PROBLEM STATEMENT: No picture belongs in the copy. Repeat each line below exactly.
___
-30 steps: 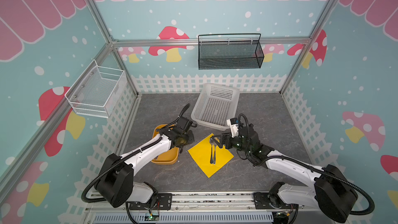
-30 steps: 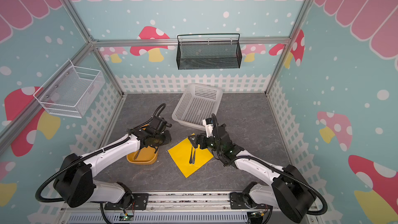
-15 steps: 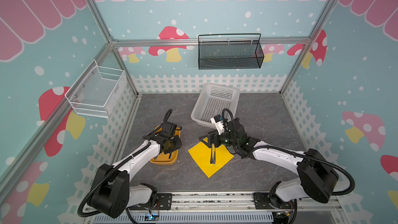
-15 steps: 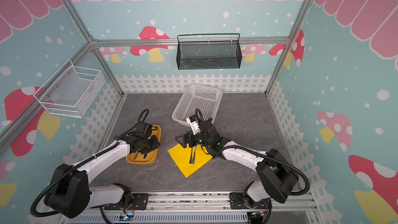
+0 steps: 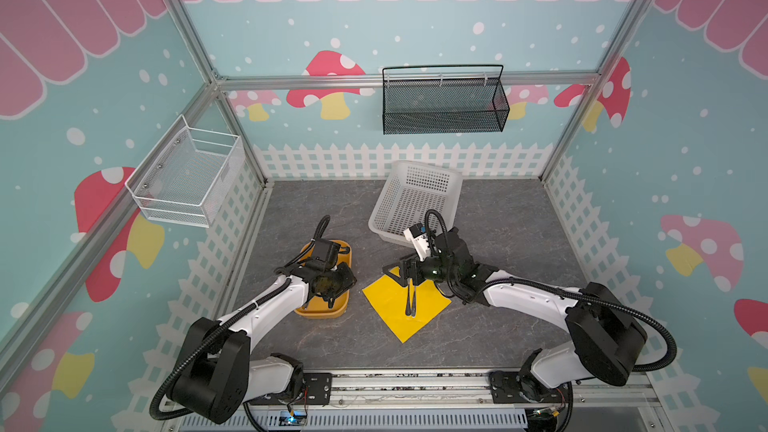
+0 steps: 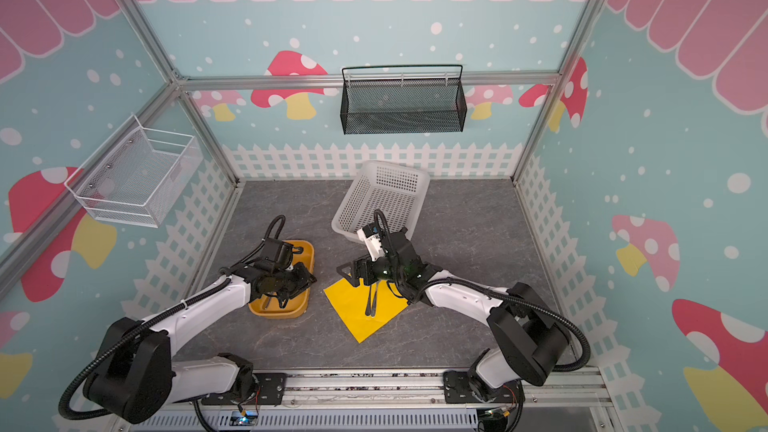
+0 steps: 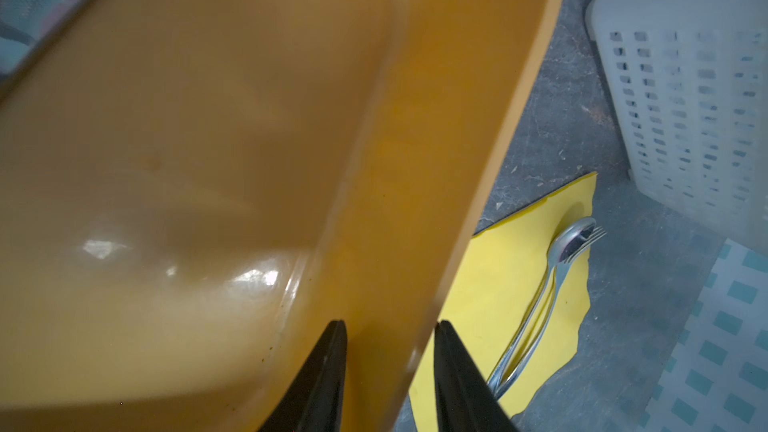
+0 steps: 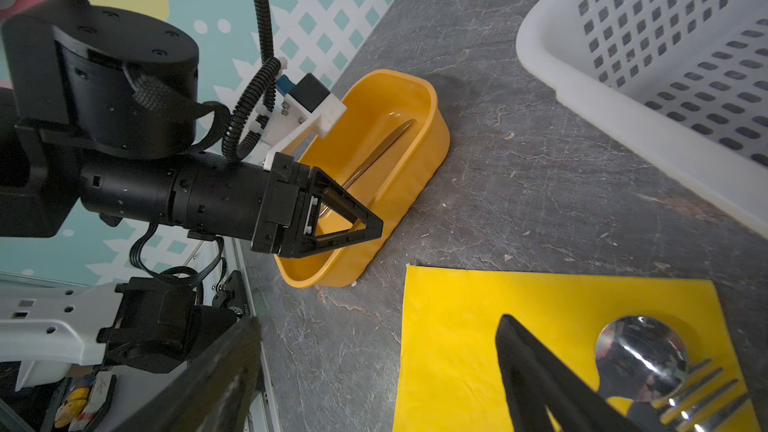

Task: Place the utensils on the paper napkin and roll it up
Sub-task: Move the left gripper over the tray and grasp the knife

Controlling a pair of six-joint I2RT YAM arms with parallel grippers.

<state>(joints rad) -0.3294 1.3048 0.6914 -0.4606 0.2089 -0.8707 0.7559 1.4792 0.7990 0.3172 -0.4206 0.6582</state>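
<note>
The yellow paper napkin (image 5: 390,305) (image 6: 353,309) lies flat on the grey tabletop. A spoon (image 8: 636,351) and a fork (image 8: 698,392) lie side by side on it, also visible as the spoon and fork (image 5: 410,297) (image 7: 575,238). The knife (image 8: 382,147) lies inside the orange tray (image 5: 320,311) (image 8: 428,147). My left gripper (image 5: 347,280) (image 7: 388,326) hangs over the tray, jaws partly apart with the tray's wall (image 7: 395,160) showing between them, holding nothing. My right gripper (image 5: 401,278) (image 8: 376,322) stands wide open over the napkin's far corner, beside the spoon's bowl.
A white perforated basket (image 5: 415,197) (image 8: 623,97) stands just behind the napkin and my right wrist. A black mesh basket (image 5: 442,103) hangs on the back wall and a white wire basket (image 5: 187,172) on the left wall.
My right gripper has moved left over the napkin's far corner, still wide open. My left arm has drawn back and lowered over the orange tray.
</note>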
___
OUTPUT:
-30 steps: 
-30 steps: 
-15 steps: 
-15 steps: 
+0 steps: 
+0 steps: 
+0 steps: 
+0 steps: 

Task: Place the utensils on the paper napkin and roll it up
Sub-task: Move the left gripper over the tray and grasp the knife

Controlling a pair of six-joint I2RT YAM arms with parallel grippers.

<state>(joints rad) -0.3294 1.3048 0.6914 -0.4606 0.2089 -0.8707 0.7559 1.4792 0.7990 0.3172 -0.4206 0.6582</state>
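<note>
The yellow paper napkin (image 5: 390,305) (image 6: 353,309) lies flat on the grey tabletop. A spoon (image 8: 636,351) and a fork (image 8: 698,392) lie side by side on it, also visible as the spoon and fork (image 5: 410,297) (image 7: 575,238). The knife (image 8: 382,147) lies inside the orange tray (image 5: 320,311) (image 8: 428,147). My left gripper (image 5: 347,280) (image 7: 388,326) hangs over the tray, jaws partly apart with the tray's wall (image 7: 395,160) showing between them, holding nothing. My right gripper (image 5: 401,278) (image 8: 376,322) stands wide open over the napkin's far corner, beside the spoon's bowl.
A white perforated basket (image 5: 415,197) (image 8: 623,97) stands just behind the napkin and my right wrist. A black mesh basket (image 5: 442,103) hangs on the back wall and a white wire basket (image 5: 187,172) on the left wall.
My right gripper has moved left over the napkin's far corner, still wide open. My left arm has drawn back and lowered over the orange tray.
</note>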

This answer requires no additional content.